Parfois, la fidélité est une horreur.
Sa guerre à neuf ans
Le bolide du Nain Jaune dépasse le château de Charmeil où logent les rhumatismes du maréchal Pétain. On clôt déjà les volets. Depuis que la vieillesse s'est installée en lui, il se couche tôt. Un kilomètre plus tard, la Citroën grimpe un chemin de terre, franchit une grille, une seconde et bloque ses freins devant un autre petit château, plus étroit : le nôtre, la maison des Jardin, qu'un soleil chiche éclaire encore.
Jean respire : l'Allemand n'est pas encore arrivé.
Laval non plus.
Il saute de la voiture et s'avance vers la terrasse bordée de buis qui surplombe de trois mètres un pré qui se prolonge, en contrebas du bâtiment principal, par un aérodrome herbeux semi-clandestin ; un champ d'aviation comme on disait alors. Une pensée me traverse : pourquoi ne s'envole-t-il pas ce soir pour Alger, là où sa droiture devrait le conduire ? Ma grand-mère surgit,
Simone, superbe plus que jolie. Vibrante, toute de chair éveillée, elle m'apparaît dans le mouvement de sa jeunesse ; inapte aux immobilismes moraux et aux postures des ennuyeux. Elle avertit le Nain Jaune que le Président s'est fait annoncer. Laval sera finalement à l'heure. Partisane des cuissons parfaites, elle s'indigne que la politique se moque des contraintes culinaires. Son rôti de veau sera-t-il cuit à merveille ? Puis, distanciée, elle cite quelques vers de Giraudoux qu'il a laissés sur un billet dans la cuisine avant de s'éclipser.

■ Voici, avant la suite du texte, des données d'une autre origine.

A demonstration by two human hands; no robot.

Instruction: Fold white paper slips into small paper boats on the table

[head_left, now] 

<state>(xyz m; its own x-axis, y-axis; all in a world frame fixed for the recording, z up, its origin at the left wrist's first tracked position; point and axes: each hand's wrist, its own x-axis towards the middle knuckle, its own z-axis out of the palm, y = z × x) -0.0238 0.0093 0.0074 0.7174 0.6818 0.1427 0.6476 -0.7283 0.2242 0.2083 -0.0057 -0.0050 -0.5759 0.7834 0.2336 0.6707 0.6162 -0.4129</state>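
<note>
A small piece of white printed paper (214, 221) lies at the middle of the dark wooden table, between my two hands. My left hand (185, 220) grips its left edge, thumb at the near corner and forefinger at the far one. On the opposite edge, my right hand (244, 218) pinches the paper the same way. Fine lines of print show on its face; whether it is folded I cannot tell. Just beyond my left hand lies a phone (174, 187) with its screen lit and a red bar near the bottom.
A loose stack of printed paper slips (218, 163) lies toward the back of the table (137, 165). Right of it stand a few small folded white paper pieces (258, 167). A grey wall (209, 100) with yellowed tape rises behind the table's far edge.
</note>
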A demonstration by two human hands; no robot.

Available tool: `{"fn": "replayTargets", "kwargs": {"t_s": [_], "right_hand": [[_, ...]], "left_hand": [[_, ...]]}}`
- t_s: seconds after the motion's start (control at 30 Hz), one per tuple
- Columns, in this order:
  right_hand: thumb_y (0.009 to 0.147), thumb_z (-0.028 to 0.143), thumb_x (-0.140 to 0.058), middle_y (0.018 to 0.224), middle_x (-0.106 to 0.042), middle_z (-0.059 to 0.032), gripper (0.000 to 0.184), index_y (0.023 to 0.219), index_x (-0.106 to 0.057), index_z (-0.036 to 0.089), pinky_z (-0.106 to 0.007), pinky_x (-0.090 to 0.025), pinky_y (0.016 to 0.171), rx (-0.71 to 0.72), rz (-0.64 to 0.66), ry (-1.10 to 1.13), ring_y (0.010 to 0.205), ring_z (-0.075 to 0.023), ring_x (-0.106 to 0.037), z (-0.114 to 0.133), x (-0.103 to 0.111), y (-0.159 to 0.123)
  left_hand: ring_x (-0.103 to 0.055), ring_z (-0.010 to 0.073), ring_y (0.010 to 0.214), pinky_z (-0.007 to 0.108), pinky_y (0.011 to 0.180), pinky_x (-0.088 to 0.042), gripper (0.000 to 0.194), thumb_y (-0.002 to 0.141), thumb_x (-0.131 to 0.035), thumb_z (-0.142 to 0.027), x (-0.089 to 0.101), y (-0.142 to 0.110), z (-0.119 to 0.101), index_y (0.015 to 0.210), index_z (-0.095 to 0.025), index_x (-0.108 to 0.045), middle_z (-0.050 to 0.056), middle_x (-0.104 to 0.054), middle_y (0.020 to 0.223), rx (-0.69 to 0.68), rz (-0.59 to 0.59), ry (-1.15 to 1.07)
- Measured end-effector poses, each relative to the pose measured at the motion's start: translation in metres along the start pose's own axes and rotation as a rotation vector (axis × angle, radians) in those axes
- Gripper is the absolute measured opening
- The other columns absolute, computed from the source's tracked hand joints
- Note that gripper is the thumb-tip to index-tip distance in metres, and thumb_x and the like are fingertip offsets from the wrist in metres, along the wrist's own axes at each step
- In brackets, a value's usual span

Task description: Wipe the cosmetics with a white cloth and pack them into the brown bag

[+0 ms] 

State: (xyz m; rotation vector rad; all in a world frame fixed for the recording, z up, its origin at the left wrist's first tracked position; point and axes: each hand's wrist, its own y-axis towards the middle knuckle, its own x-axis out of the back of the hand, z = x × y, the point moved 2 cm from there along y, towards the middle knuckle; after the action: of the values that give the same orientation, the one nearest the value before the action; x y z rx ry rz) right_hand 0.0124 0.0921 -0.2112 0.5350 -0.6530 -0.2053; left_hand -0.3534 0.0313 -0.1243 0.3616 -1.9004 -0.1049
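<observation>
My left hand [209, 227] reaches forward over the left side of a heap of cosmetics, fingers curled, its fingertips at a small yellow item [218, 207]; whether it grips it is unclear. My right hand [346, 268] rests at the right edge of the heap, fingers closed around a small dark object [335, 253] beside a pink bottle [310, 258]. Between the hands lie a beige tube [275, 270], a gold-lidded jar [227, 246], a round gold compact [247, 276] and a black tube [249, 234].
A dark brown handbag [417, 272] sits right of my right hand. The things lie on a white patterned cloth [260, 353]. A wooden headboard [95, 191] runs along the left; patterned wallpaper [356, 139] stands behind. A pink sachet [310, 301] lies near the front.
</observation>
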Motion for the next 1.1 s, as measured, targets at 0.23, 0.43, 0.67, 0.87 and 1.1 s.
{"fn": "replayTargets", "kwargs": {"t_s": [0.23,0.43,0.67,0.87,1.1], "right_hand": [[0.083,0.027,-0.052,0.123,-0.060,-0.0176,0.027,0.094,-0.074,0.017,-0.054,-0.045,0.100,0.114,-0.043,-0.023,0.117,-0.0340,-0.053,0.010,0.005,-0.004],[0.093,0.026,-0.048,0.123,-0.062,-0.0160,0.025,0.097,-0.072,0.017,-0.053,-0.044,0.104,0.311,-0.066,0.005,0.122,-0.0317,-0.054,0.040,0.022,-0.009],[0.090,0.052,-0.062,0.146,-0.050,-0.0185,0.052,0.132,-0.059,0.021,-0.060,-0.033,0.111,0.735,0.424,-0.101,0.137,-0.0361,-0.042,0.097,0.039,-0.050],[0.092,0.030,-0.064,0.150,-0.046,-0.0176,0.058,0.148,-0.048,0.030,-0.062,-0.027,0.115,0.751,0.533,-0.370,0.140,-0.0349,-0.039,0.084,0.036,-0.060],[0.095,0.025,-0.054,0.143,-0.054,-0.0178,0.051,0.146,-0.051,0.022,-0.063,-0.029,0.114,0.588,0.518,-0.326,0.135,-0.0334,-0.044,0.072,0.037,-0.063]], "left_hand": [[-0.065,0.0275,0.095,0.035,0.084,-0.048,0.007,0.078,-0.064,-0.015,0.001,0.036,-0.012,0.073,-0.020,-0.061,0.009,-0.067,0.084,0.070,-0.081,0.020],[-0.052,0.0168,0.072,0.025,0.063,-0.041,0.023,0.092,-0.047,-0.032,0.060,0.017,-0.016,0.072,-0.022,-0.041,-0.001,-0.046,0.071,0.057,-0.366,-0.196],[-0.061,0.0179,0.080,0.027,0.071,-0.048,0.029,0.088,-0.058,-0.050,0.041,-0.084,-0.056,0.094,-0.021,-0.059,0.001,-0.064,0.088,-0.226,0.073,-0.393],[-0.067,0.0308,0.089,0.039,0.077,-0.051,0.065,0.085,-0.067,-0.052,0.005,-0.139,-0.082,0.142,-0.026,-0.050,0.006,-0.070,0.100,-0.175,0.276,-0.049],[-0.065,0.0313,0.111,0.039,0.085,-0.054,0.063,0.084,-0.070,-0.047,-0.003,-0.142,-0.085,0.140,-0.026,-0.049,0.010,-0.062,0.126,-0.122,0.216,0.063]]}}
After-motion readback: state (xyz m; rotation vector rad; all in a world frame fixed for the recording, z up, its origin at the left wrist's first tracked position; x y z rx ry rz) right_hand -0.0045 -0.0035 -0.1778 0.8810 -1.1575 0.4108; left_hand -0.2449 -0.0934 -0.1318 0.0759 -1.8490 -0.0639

J'aperçois un enfant de neuf ans en pyjama, embusqué dans un taillis de ronces. Il a mauvaise façon, pas du tout le genre qu'apprécient les gens de bonne naissance qui font dresser leurs enfants en les consignant dans des enclos masculins déguisés en pensions : c'est mon père, Pascal Jardin. Le Zubial a l'âge d'être mon fils. De toute évidence, il n'a cure de vivre avec précaution. Je lui vois la vivacité de mes trois garçons. Déjà, illettré, il est traversé par la littérature ; ne croyant que son regard. Pressé d'imaginer ce qu'il perçoit. Préférant la vérité à la sincérité, les poètes aux géomètres. Prêt à vivre dans le grand vent de la fiction. Aucun adjectif ne lui convient ; à neuf ans, il est déjà un verbe. Percuté par l'invraisemblable d'une vie chaotique, le petit Zubial ne conjugue plus les choses en enfant. Les demi-teintes et les quarts de ton l'ennuient. Je viens vers lui.

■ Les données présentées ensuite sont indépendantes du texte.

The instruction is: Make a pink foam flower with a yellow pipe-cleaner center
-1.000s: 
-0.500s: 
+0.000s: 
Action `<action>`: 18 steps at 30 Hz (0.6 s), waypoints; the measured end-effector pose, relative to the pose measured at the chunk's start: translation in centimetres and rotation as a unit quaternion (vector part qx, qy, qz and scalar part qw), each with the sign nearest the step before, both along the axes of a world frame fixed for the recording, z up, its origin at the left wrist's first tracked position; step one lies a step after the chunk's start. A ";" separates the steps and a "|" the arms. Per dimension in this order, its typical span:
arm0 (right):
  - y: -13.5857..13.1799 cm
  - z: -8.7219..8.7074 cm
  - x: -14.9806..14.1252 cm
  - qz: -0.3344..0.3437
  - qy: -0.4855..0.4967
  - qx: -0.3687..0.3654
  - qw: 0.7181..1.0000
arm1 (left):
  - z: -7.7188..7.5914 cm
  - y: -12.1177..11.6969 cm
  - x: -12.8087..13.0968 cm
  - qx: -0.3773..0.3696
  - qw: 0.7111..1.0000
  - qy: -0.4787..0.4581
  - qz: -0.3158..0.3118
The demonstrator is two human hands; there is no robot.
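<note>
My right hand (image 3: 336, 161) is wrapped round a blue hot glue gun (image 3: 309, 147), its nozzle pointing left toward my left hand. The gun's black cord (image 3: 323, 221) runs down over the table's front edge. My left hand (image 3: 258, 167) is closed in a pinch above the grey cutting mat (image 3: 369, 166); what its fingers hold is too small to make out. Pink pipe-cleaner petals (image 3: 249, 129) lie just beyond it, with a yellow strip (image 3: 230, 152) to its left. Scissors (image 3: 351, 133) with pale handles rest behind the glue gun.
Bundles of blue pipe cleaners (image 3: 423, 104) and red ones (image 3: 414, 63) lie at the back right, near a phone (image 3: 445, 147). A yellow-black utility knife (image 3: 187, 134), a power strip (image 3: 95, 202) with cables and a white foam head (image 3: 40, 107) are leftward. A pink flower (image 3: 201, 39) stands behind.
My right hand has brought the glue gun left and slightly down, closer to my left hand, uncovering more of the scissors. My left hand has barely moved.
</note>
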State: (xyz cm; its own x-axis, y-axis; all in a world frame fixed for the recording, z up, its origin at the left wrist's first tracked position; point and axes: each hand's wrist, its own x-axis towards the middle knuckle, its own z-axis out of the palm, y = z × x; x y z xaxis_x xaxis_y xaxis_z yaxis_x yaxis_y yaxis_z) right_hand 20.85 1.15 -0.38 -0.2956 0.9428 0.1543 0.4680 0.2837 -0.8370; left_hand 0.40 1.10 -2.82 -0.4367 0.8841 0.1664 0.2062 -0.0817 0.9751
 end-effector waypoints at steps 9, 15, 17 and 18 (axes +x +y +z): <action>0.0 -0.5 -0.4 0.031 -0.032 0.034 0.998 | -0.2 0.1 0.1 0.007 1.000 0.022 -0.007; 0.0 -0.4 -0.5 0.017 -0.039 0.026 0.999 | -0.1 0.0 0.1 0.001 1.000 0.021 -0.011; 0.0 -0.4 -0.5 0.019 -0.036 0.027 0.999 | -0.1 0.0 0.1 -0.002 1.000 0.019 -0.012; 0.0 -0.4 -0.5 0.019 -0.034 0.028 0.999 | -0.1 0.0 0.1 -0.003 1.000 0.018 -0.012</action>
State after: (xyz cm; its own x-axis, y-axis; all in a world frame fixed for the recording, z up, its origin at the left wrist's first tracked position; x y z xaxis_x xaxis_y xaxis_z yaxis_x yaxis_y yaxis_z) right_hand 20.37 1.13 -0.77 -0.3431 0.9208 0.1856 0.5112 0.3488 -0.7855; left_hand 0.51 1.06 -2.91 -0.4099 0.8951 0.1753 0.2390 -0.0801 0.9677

- T'es qui, toi ? me lance-t-il.
- Ton avenir.
- Eh ben il a pas l'air drôle, mon avenir !
- Tu pensais à quoi ?
- A la mort.
- La tienne ?
- Non, je suis pas juif.
- Tu y penses souvent ?
- Des fois, je pense à autre chose. Cinq minutes par jour. Comme tous les gens bizarres qui viennent dormir ici. Quand ils ne baisent pas les filles debout.
- Debout ?
- Pour reprendre espoir m'a dit maman.
Je reste coi devant ce garnement exempté d'enfance, privé d'illusions ; déjà en prise avec la dinguerie du siècle. Et saisi par l'érotisme tout en urgences qui submerge les êtres quand la mort rôde. Ses mots cognent comme des barres de fer.

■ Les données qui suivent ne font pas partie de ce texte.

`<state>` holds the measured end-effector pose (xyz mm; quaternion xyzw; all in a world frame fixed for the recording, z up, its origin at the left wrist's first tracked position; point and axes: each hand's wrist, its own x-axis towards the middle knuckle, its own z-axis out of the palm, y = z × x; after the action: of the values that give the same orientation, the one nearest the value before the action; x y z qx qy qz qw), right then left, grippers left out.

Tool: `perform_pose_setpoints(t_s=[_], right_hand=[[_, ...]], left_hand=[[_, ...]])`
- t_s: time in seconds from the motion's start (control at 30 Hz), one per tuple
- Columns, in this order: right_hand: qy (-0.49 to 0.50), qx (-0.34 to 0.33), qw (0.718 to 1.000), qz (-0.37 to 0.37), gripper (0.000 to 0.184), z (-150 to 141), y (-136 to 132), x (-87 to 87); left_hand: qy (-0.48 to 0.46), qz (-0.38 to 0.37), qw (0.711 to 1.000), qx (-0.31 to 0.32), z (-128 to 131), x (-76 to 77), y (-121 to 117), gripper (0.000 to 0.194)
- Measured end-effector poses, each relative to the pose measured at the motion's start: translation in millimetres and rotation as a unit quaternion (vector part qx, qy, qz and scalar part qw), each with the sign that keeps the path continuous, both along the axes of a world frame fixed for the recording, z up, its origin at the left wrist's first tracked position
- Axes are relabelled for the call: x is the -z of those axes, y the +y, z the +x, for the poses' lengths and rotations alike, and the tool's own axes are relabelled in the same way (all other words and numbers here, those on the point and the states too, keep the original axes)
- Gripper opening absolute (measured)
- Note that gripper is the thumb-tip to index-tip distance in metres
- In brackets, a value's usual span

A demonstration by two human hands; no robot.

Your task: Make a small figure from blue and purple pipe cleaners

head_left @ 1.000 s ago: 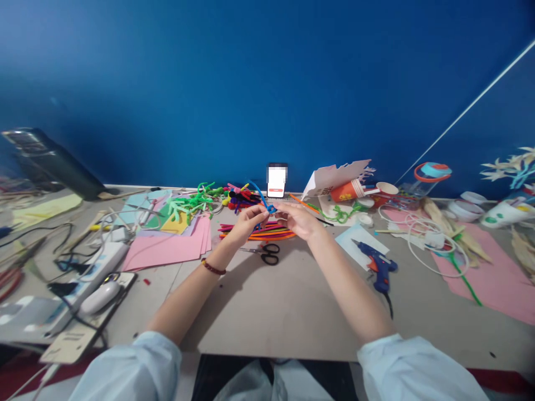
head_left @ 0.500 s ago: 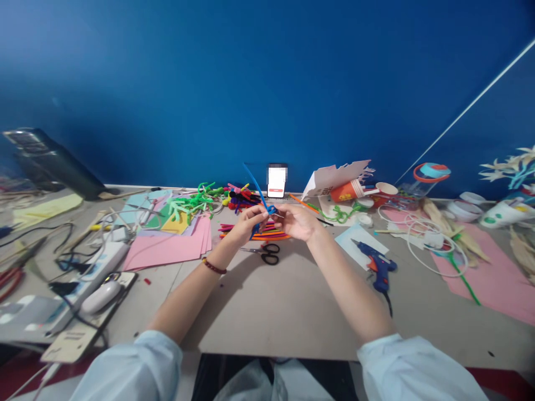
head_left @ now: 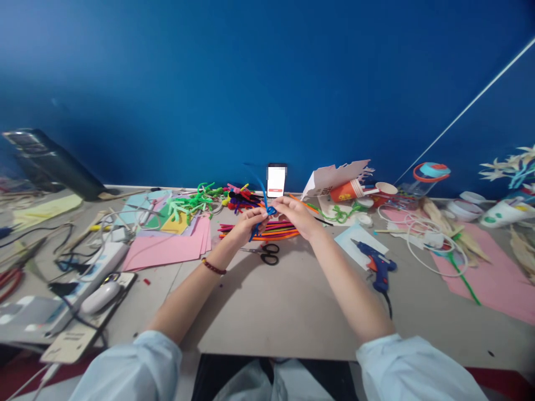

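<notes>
- Blue pipe cleaner (head_left: 271, 210) is held up above the bench (head_left: 276, 312), toward the middle of its back edge; its coiled knot sits between both hands and one end points upward. Whether several strands are twisted together cannot be told.
- The knot is pinched in the fingertips of the left hand (head_left: 252, 220), seemingly so that the coil is steadied; a blue end hangs below.
- The right hand (head_left: 293, 215) is closed narrowly on the knot's other side, probably for finer shaping.
- A phone (head_left: 276, 181) is stood upright at the back edge, likely so that its screen can be seen.
- A bundle of pipe cleaners (head_left: 279, 229) is laid crosswise beneath the hands, apparently for easy reach.
- Counted: two hands, one blue knot, one upright phone, one glue gun (head_left: 381, 266) toward the right edge, and one pair of black-handled scissors (head_left: 264, 253) before the bundle, whose overlapping strands cannot be counted.
</notes>
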<state>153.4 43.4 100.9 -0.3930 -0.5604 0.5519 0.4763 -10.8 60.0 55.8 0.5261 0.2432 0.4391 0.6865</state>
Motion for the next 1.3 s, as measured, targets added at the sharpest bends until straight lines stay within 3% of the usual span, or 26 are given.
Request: perform_pose_setpoints(t_s=[0.17,0.33,0.67,1.0,1.3], right_hand=[[-0.095,-0.061,0.992,0.049,0.025,12.9,-1.2,-4.1],[-0.066,-0.134,0.986,0.074,0.019,23.8,3.5,0.2],[0.083,-0.105,0.991,-0.016,0.022,9.7,4.9,12.7],[0.077,-0.074,0.993,-0.041,0.027,10.0,8.0,9.3],[0.093,-0.102,0.988,-0.066,0.022,12.4,8.0,10.6]], left_hand=[[0.034,0.012,0.999,0.028,-0.2,1.2,-1.1,0.027],[0.028,-0.006,0.998,0.053,-0.1,-0.4,-3.3,0.029],[-0.035,-0.018,0.999,0.032,2.1,1.8,-4.5,0.026],[-0.042,-0.052,0.997,0.042,4.3,3.2,-3.7,0.024],[-0.024,-0.067,0.997,0.037,8.0,-1.1,-8.2,0.026]])
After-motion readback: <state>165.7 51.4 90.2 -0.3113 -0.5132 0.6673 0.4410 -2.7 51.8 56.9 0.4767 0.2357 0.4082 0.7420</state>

Un grondement se fait entendre. Nous apercevons au loin, sur la route, le convoi du Président Laval qui rapplique à faible allure. Deux motards casqués avec des mitraillettes ouvrent la voie, en éclaireurs, à trois véhicules lourds. Deux énormes Delahaye décapotées, garnies de flics enfouraillés, encadrent une Renault blindée de quatre tonnes commandée avant-guerre pour une visite d'Etat de la reine d'Angleterre. L'armada gouvernementale s'immobilise devant le terre-plein-terrasse situé sur le devant de la maison. Les policiers s'éjectent lestement de leurs véhicules et prennent position. Le syndic de notre faillite nationale s'extrait enfin de la Renault aux vitres bleutées anti-balles avec sa fille Josée que je reverrai un jour - beaucoup plus tard - chez Maxim's. Jean les accueille. Avec sa voix rocailleuse et sa tête jaune, Pierre Laval a l'air simple et mégalo à la fois. Animé par une modestie surexposée, ce type m'apparaît d'une arrogante humilité ; comme si les larges portes de la prétention lui semblaient ouvertes. Sans doute croit-il à son personnage doté d'une inusable cravate blanche et d'une cigarette américaine ; en oubliant combien il est plus beau d'être une personne.
Le teint crispé, Laval fixe le jeune Pascal - prêt à narguer les bonnes manières - puis regarde le Nain Jaune, comme pour s'assurer qu'il s'agit bien de son fils. Après quoi, il lui sourit longuement avant de me dévisager. Instinctivement, cet intuitif ne me sent pas. Notre contact oculaire est interrompu par l'arrivée de l'immense Mercedes décapotable à compresseur du Dr Rahn, ministre d'Allemagne, posé à l'arrière sur des coussins de cuir rouge vif.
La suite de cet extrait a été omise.